▶ **To do**
This exercise calls for the line with "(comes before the", the line with "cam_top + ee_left", and all lines between them in the material below, output exactly and with no other lines.

START Given material

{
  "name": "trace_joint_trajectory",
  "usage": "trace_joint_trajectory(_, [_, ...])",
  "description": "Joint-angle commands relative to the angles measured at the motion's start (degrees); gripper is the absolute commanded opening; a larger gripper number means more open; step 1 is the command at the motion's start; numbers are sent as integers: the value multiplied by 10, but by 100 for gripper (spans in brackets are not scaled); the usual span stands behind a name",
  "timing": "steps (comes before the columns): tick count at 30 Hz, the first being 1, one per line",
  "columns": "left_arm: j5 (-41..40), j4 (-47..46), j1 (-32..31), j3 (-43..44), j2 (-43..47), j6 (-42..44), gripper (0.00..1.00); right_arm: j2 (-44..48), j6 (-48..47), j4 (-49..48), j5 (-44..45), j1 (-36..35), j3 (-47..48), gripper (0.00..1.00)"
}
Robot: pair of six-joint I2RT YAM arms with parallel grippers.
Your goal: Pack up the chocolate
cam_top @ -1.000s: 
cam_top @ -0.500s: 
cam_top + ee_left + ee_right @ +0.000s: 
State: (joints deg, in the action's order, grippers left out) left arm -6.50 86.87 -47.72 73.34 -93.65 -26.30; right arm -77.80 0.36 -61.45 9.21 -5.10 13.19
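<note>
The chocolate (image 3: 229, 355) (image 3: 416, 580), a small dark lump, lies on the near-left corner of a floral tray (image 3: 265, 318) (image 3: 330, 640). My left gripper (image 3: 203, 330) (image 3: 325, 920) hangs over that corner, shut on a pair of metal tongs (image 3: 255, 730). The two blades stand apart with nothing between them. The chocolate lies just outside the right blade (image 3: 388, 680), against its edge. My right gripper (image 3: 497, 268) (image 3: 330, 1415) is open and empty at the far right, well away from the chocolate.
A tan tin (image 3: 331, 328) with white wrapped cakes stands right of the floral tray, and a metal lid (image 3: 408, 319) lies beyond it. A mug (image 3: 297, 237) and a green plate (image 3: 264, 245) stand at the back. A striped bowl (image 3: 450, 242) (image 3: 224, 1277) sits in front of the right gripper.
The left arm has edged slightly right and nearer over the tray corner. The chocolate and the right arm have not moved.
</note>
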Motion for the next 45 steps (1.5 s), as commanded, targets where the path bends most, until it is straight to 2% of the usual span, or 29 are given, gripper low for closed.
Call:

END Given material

▶ **Answer to this task**
  "timing": "steps (comes before the columns): tick count at 30 Hz, the first being 1, one per line",
  "columns": "left_arm: j5 (-41..40), j4 (-47..46), j1 (-32..31), j3 (-43..44), j2 (-43..47), j6 (-42..44), gripper (0.00..1.00); right_arm: j2 (-44..48), j6 (-48..47), j4 (-49..48), j5 (-44..45), j1 (-36..35), j3 (-47..48), gripper (0.00..1.00)"
}
Robot: pair of six-joint I2RT YAM arms with parallel grippers.
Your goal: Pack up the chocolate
cam_top @ -1.000s: 
cam_top @ -0.500s: 
cam_top + ee_left + ee_right @ +0.000s: 

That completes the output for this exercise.